I made a complaint to the Society of Homeopaths about what I thought was their member acting irresponsibly. They whitewashed the complaint and instructed their lawyers to get my web hosts to close me down with libel threats. When I asked the Society for an explanation, their lawyer told me to back off – this was between the Society and my web hosts.

The Society of Homeopaths failed to shut me up. They also failed to uphold their own code of ethics. They issued misleading press releases about their attempts to investigate complaints. They told their own members to not make claims in public that they would make to customers in private.

Homeopaths have become simply deceptive in their advocacy of malaria treatment. The latest email from the Abha Light Foundation shows that they want to carry on their lethal practices without alerting the world,

Malaria Research Project 2010
July 2010 Newsbulletin 1
An Appeal

Dear XXXXXXXXX,

I have good news from Abha Light to share with you. It’s about our landmark research project in malaria. I’m sending this email out only to certain friends of Abha Light.

I have a special request, however. While I’d be happy for you to share this news with your close friends when you meet them, PLEASE DO NOT post it on the web – not by email, nor facebook, twitter, etc, not on your blog site or web pages. There are selfish-interests who will go to any lengths to disrupt this effort… and I hope you don’t help them inadvertently!

Given the danger that people will be exposed to because of these deluded quack’s activities, I feel I must ensure that I break that ‘special request’ and help to ‘disrupt this effort’.

Malaria Prevention Study Launched 10 July 2010

Saturday July 10th was a great day for us, as over 300 people crowded into the remote community clinic to sign up for the Abha Light Malaria Prevention Research project. It has been a bit of a struggle to get to this momentous day, but we did it. Let me go back a bit and I’ll tell you the story.

Even though we’ve been using in our clinics and mobiles our homeopathic malaria complex (MalariX) for these last 10 years to not only treat, but also prevent, malaria, we never have been able to track the results simply because it takes money. MalariX

In the beginning of 2009, however, we were given a generous donation and I was able to put that towards two things – registration of the product with the Kenyan Pharmacy and Poisons Board (the Kenyan equivalent of the FDA) and initiate the steps to pull together a proper study on the product. It took us nearly a year to complete all the steps necessary to pass all the requirements needed for government approval to conduct a research and get the product registered.

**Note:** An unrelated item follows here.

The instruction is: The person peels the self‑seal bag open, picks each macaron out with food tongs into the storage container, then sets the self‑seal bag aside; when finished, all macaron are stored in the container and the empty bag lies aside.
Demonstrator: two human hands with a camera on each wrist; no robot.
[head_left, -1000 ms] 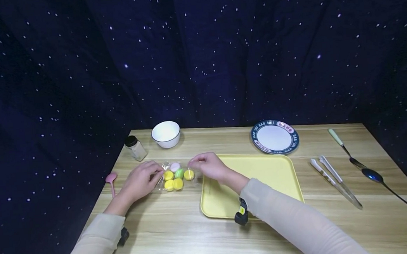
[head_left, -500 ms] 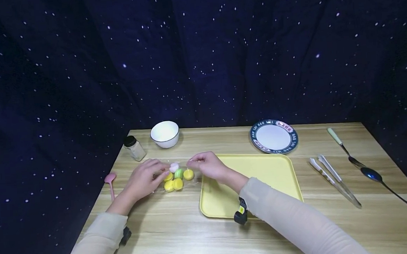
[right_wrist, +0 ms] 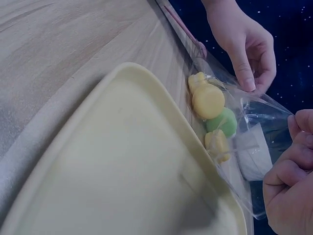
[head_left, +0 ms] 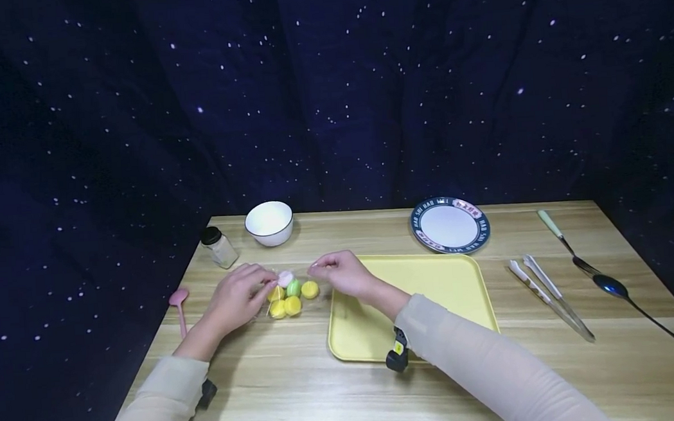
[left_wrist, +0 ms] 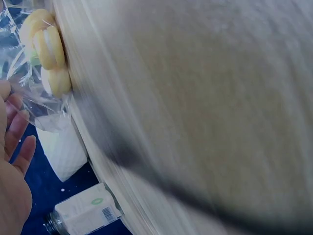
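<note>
A clear plastic bag (right_wrist: 239,100) with several macarons lies on the table left of the yellow tray. Inside it are yellow macarons (head_left: 292,305), a green macaron (head_left: 293,288) and a pale lilac macaron (head_left: 285,278). My left hand (head_left: 240,293) pinches the bag's left side between thumb and fingers. At the opposite side, my right hand (head_left: 343,276) pinches the film with its fingertips, over the tray's far left corner. In the right wrist view the film stretches between both hands, and the left thumb (right_wrist: 243,68) presses against it.
The yellow tray (head_left: 416,276) lies under my right forearm. Behind stand a white bowl (head_left: 270,224), a black-capped jar (head_left: 219,248) and a blue-rimmed plate (head_left: 450,225). A pink spoon (head_left: 179,297) is at left; tongs (head_left: 551,297), a fork (head_left: 564,238) and a dark long-handled spoon (head_left: 614,285) at right.
My left hand has moved slightly right over the bag, covering part of the left yellow macaron. The right hand keeps its place on the film. The head view has shifted a little.
</note>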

By then, we had the permissions to go ahead and a partnership with a private hospital, but the money had run dry. So we were stalled.

Who is “we”, you ask? Well, myself of course, and -allow me to introduce you to- Shem Ochieng, our good friend and lead researcher. Shem has been our college instructor in health sciences all these years. Besides that, he’s eminently qualified to conduct a research, being that is his line of work with a major university in Kenya.

Then one great friend of Abha Light introduced me to her colleague who is very interested in this type of thing and the next thing we knew, we’re off and away. By April 2010 she and her colleague had raised through major donors £17,000 pounds to get the research underway.

By April 2010, too, the final green light was given by the Ministry of Health to go ahead with the research. In May we pulled many things together and with full speed returned back to the original private hospital to kick things off. Only when we got there with our bag and baggage, we find that the newly-changed administration had decided to decline our partnership and we left that place within the hour of our arrival.

Acu trainingWell, now we’re a mad hunt to find a new venue. What a drag to be set back like this. The location and efficiency of that hospital would have assured us of a well documented and large field of volunteer subjects in a remote and high-risk malarial area.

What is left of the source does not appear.